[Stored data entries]

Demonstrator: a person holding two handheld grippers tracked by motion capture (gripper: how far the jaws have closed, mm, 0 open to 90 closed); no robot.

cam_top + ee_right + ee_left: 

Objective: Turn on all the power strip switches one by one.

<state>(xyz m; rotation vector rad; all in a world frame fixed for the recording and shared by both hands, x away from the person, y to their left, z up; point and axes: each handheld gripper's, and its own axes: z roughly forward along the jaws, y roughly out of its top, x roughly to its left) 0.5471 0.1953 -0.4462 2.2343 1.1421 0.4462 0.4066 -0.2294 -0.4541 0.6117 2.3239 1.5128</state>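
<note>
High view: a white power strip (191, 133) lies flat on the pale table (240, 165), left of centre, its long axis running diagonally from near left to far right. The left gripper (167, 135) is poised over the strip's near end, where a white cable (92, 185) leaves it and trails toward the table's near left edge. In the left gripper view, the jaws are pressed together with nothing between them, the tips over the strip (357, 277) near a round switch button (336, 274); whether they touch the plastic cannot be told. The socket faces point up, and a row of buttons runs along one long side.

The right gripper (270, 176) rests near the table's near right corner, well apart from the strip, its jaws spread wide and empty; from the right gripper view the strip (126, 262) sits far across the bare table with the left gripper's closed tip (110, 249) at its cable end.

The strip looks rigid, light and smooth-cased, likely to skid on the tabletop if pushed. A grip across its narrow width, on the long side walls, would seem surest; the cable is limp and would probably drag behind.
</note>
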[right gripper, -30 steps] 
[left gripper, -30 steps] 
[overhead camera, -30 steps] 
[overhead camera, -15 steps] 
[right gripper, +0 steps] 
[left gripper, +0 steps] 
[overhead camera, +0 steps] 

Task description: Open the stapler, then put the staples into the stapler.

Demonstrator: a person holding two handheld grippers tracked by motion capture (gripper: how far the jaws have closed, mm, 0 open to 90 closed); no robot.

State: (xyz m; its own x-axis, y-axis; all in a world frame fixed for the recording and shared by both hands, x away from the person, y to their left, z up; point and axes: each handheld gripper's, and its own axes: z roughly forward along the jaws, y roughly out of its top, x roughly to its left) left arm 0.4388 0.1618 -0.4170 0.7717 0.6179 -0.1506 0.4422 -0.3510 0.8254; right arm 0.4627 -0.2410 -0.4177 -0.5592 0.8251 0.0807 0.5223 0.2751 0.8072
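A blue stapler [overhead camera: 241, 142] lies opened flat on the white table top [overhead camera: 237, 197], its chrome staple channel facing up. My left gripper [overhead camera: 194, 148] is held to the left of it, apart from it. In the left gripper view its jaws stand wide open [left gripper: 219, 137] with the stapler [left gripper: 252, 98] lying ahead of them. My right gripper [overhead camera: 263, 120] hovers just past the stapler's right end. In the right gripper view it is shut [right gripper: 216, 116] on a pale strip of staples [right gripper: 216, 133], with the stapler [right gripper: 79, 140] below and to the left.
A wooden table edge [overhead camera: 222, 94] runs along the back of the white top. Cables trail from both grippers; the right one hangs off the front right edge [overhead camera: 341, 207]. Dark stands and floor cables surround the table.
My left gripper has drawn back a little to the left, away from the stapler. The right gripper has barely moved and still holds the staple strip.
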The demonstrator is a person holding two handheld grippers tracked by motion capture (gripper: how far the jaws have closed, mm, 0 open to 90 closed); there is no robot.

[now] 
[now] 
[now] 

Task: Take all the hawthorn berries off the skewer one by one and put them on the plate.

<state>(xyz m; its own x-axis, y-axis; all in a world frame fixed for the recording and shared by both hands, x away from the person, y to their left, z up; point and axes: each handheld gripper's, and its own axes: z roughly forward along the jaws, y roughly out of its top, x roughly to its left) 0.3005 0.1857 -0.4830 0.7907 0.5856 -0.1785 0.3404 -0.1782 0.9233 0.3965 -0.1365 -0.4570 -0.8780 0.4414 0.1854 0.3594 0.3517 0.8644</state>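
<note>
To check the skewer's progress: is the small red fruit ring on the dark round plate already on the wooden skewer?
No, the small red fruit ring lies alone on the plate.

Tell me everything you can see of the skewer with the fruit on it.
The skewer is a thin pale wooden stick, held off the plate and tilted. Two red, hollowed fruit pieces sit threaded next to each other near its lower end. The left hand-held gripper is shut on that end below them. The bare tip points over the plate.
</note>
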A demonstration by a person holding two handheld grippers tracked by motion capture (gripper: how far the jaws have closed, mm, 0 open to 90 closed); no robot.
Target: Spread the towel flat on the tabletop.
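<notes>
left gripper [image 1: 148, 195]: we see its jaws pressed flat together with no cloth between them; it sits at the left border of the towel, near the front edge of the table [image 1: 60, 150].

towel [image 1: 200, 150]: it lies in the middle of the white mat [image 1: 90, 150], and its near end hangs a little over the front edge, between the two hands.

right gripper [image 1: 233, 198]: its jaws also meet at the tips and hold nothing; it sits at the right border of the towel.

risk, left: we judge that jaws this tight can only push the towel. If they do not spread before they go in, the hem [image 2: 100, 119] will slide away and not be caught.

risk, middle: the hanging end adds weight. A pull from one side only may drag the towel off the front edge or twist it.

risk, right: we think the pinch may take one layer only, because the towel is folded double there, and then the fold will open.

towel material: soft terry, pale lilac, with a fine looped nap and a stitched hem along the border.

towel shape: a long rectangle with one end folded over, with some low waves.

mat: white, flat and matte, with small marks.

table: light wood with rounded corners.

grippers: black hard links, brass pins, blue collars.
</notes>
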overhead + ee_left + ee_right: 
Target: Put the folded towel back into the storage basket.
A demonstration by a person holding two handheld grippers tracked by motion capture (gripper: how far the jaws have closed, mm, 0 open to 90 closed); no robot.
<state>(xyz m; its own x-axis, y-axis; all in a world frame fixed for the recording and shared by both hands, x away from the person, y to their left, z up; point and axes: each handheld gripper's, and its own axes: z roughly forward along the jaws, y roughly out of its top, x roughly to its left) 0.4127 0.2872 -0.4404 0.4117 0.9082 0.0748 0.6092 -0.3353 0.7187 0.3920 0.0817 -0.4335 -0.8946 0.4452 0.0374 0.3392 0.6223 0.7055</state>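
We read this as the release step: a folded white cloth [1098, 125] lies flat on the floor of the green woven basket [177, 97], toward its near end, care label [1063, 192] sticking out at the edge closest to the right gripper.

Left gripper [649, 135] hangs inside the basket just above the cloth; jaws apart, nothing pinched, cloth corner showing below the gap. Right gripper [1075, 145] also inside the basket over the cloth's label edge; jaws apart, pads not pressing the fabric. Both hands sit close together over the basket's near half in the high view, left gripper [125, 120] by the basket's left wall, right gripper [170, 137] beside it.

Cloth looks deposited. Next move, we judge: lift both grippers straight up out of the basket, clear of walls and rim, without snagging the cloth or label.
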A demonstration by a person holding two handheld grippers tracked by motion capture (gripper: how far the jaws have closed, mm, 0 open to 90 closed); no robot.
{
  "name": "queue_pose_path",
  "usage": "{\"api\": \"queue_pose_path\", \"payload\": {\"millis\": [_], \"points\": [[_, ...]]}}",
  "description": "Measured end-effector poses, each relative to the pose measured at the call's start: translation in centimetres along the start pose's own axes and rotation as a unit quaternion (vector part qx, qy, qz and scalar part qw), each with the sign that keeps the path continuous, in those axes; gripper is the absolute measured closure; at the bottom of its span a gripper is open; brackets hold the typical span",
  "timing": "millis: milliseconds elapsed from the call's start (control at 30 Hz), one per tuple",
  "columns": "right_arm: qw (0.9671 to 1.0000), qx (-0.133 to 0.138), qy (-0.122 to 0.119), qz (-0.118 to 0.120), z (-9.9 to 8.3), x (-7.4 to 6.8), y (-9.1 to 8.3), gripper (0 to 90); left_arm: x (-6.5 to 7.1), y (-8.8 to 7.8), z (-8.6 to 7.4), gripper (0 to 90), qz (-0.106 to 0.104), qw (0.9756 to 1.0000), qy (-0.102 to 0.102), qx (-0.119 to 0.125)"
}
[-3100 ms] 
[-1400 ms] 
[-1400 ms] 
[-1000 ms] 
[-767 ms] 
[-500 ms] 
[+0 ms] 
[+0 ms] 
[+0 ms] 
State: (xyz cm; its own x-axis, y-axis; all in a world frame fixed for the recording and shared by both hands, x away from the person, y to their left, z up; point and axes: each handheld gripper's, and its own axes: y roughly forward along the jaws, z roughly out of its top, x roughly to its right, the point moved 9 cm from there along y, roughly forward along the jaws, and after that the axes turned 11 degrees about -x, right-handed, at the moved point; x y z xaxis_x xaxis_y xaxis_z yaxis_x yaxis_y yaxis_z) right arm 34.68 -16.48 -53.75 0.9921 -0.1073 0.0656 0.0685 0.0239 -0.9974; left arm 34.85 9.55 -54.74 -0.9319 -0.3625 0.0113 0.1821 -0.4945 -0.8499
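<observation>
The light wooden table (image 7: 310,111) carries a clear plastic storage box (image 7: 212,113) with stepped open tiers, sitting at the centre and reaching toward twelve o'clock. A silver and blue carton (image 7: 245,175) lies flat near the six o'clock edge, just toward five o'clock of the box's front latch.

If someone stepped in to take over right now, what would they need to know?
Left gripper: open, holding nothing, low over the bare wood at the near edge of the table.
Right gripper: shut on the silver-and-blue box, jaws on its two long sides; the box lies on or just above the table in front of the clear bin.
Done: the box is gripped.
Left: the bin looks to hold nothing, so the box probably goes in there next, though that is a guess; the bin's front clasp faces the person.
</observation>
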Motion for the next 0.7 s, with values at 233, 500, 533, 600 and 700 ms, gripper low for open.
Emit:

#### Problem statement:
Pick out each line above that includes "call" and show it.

#### Output:
  "description": "Measured end-effector poses, each relative to the pose measured at the call's start: translation in centimetres along the start pose's own axes and rotation as a unit quaternion (vector part qx, qy, qz and scalar part qw), each with the sign that keeps the path continuous, in those axes; gripper is the absolute measured closure; at the bottom of its span a gripper is open; brackets hold the typical span",
  "timing": "millis: milliseconds elapsed from the call's start (control at 30 Hz), one per tuple",

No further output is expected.